College of Chemical Engineering, Beijing University of Chemical Technology, Beijing, 100029, China; Chinese Academy for Environmental Planning, Beijing, 100012, China; Key Laboratory of Drinking Water Science and Technology, Research Center for Eco-Environmental Sciences, Chinese Academy of Sciences, Beijing, 100085, China.
Key Laboratory of Drinking Water Science and Technology, Research Center for Eco-Environmental Sciences, Chinese Academy of Sciences, Beijing, 100085, China.
Ecotoxicol Environ Saf. 2020 Jul 1;197:110566. doi: 10.1016/j.ecoenv.2020.110566. Epub 2020 Apr 10.
To assess the effects of neonicotinoid insecticides on fish, juvenile Chinese rare minnows (Gobiocypris rarus) were exposed to 0.1, 0.5, or 2.0 mg/L neonicotinoid insecticides (imidacloprid, nitenpyram, and dinotefuran) for 60 days. The endpoints, including oxidative stress and DNA damage, were determined. The results of oxidative stress assays showed that SOD activities were significantly increased in the 2.0 mg/L imidacloprid and 0.5 mg/L nitenpyram and dinotefuran treatments (p < 0.05). CAT activity was significantly increased with 0.1 mg/L nitenpyram (p < 0.05), whereas it was significantly decreased in the 0.1 and 2.0 mg/L dinotefuran treatment groups (p < 0.05). Moreover, MDA content was significantly decreased in all imidacloprid treatments and in the 0.5 and 2.0 mg/L dinotefuran treatments (p < 0.05); however, it was significantly increased in the 0.1 mg/L nitenpyram treatment (p < 0.05). GSH content was significantly increased at all treatments except for the 0.5 mg/L dinotefuran treatment (p < 0.05). The transcript expression results showed that gstm mRNA expression was significantly inhibited by 0.5 and 2.0 mg/L imidacloprid, and gstp1 mRNA expression was significantly inhibited by all nitenpyram treatments (p < 0.05). In addition, ugt1a mRNA expression was significantly inhibited in the 0.5 mg/L nitenpyram treatment (p < 0.05). The results of the DNA damage assay showed that tail moments were significantly increased by the 2.0 mg/L imidacloprid treatment (p < 0.01), while tail DNA was significantly increased by 0.5 and 2.0 mg/L imidacloprid, 2.0 mg/L nitenpyram and all dinotefuran treatments (p < 0.01). Moreover, olive tail moments were significantly increased by the 0.5 and 2.0 mg/L imidacloprid and 2.0 mg/L dinotefuran treatments (p < 0.01). Therefore, our oxidative stress and DNA damage findings demonstrated that imidacloprid and nitenpyram could cause adverse effects on juvenile rare minnows.

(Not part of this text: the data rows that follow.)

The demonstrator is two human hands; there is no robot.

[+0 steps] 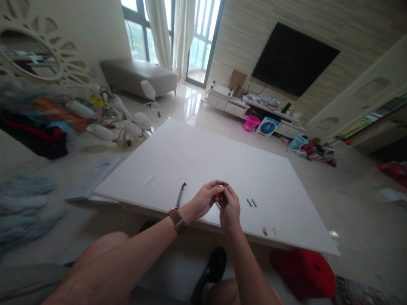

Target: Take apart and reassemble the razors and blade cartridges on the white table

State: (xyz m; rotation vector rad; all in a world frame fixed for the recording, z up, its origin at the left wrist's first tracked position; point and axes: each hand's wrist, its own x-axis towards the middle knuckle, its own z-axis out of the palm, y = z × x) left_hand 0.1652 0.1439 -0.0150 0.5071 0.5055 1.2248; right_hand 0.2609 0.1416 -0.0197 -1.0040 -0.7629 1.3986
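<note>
My left hand [205, 199] and my right hand [229, 208] meet above the near edge of a large white board [203, 161] that lies flat on the floor. Both hands pinch a small dark piece [224, 189] between their fingertips. My left wrist carries a brown-strapped watch [177, 220]. On the board just right of my hands lie two small green pieces [251, 203]. A thin dark tool [180, 195] lies left of my hands. Two tiny parts [268, 231] rest near the board's front edge.
A clear plastic packet [150, 181] lies on the board's left part. A chandelier with white shades [117, 123] sits on the floor beyond the board. A red stool [305, 271] stands at lower right. My black shoe [211, 271] is under the board's edge.
</note>
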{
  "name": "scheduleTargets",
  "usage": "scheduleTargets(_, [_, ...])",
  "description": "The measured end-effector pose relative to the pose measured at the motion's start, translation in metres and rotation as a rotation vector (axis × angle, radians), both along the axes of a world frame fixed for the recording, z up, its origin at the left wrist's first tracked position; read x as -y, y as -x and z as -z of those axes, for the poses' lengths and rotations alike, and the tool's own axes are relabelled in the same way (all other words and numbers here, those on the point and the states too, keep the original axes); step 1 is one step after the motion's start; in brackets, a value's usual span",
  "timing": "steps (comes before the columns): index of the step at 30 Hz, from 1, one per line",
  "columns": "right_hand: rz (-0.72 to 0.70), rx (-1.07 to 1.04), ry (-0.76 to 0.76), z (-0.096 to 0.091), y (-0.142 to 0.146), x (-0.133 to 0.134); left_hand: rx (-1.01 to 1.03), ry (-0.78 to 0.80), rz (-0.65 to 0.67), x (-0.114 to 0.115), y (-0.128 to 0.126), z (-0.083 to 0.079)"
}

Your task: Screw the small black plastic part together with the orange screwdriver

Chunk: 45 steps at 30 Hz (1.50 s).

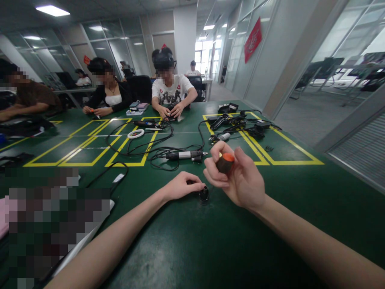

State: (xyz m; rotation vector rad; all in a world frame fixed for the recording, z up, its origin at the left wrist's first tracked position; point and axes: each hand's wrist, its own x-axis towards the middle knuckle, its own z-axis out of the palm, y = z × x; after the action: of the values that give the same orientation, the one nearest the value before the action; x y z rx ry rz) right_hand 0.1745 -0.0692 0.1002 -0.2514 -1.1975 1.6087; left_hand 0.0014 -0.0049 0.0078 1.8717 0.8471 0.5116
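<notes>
My left hand [185,185] rests low on the green table, its thumb and fingers closed on the upper edge of a small black round part [203,195]. That part stands on the tabletop, with a narrow neck at its top. Raised above the table to the right, my right hand [237,176] has its fingers wrapped around a thick orange-and-black handle [225,163], which resembles a screwdriver's. The handle's orange end faces up and toward me. Whatever shaft or tip it has is hidden by the fingers.
Beyond my hands lies a grey-and-black corded power tool [185,155] among looped cables. A white ring [136,133] is further left; dark tools and cables [240,122] pile up at the back right. Across the table [168,249], a person [173,90] handles a dark object.
</notes>
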Motion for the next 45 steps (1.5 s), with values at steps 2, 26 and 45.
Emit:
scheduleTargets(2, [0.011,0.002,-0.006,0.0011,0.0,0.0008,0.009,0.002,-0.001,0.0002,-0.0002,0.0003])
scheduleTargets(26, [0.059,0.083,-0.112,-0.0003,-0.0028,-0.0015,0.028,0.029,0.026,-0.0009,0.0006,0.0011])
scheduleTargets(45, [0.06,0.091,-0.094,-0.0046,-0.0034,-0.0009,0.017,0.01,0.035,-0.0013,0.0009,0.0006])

为了评估新烟碱类杀虫剂对鱼类的影响,将幼年稀有鲫(Gobiocypris rarus)暴露于 0.1、0.5 或 2.0mg/L 的新烟碱类杀虫剂(吡虫啉、吡虫清和噻虫嗪)中 60 天。测定了氧化应激和 DNA 损伤等终点指标。氧化应激测定结果表明,2.0mg/L 吡虫啉和 0.5mg/L 吡虫清和噻虫嗪处理组 SOD 活性显著升高(p<0.05)。CAT 活性在 0.1mg/L 吡虫清处理组显著升高(p<0.05),而在 0.1 和 2.0mg/L 噻虫嗪处理组显著降低(p<0.05)。此外,丙二醛含量在所有吡虫啉处理组和 0.5 和 2.0mg/L 噻虫嗪处理组均显著降低(p<0.05);然而,在 0.1mg/L 吡虫清处理组显著增加(p<0.05)。GSH 含量除 0.5mg/L 噻虫嗪处理组外均显著升高(p<0.05)。转录表达结果表明,0.5 和 2.0mg/L 吡虫啉显著抑制 gstm mRNA 表达,所有吡虫清处理组均显著抑制 gstp1 mRNA 表达(p<0.05)。此外,0.5mg/L 吡虫清处理组 ugt1a mRNA 表达显著抑制(p<0.05)。DNA 损伤测定结果表明,2.0mg/L 吡虫啉处理组尾矩显著增加(p<0.01),而 0.5 和 2.0mg/L 吡虫啉、2.0mg/L 吡虫清和所有噻虫嗪处理组尾 DNA 显著增加(p<0.01)。此外,0.5 和 2.0mg/L 吡虫啉和 2.0mg/L 噻虫嗪处理组橄榄尾矩显著增加(p<0.01)。因此,我们的氧化应激和 DNA 损伤研究结果表明,吡虫啉和吡虫清可能对幼年稀有鲫产生不良影响。